Predict paiement variations to facilitate HR, stock and reservations management for the week ahead
Prediction of HR needs for small businesses
// KEY RESULTS
The decision making tool helps shopkeepers to anticipate their resources management, based on peak prediction at local scale. After only 1 month of activity record, the solution will provide : paiement and reservation expectations, plus the resources variations planned accordingly. This predictive model is based on anonymized data coming from local transactions, increased with external data related to contextual element affecting shoppers behaviors
The experimentation took place in Paris.
// PARTNERS INVOLVED
Partners are providing the following data sets: weather, events calendar, calendar of cultural activities, local community outreach programs, scraping data from social media and third-party professional websites. The selected startup – DreamQuark - offers AI solutions for Financial Services through a platform that automates Deep Learning model creation.

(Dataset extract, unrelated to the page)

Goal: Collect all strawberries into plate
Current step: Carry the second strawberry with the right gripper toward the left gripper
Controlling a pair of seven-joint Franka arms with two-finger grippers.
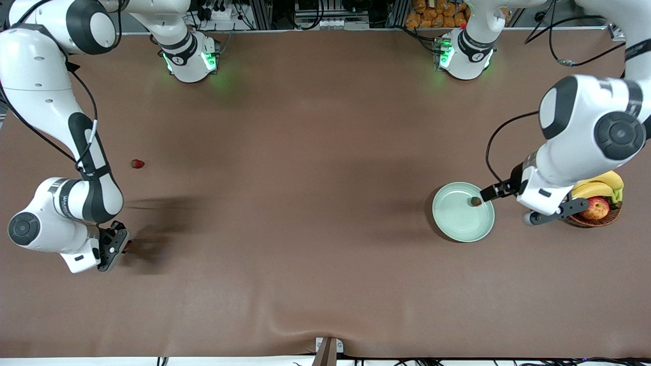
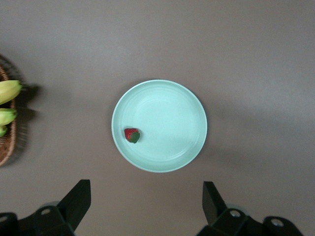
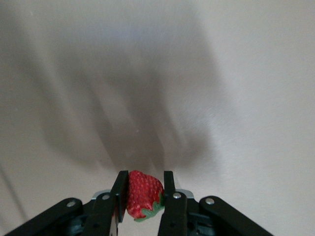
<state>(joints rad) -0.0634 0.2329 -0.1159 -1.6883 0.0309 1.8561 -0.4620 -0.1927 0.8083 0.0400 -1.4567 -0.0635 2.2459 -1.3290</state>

// PAIN POINT & OPPORTUNITY
The restaurant sector, for example, is a seasonal industry affected by multiple types of external events (80% of annual turnover in two months). Because restaurants tend to evaluate their own needs, incorrect estimations of HR resources can have a major and direct impact on revenue.
Every day in cities like Paris, more than 3 restaurants are created while 6 others close. Before, the life of a restaurant was 7 years, today it is 2 years. For a new restaurant owner, this means increased financial pressure, making access to the bank loan more difficult and reinforcing the need to predict business activity.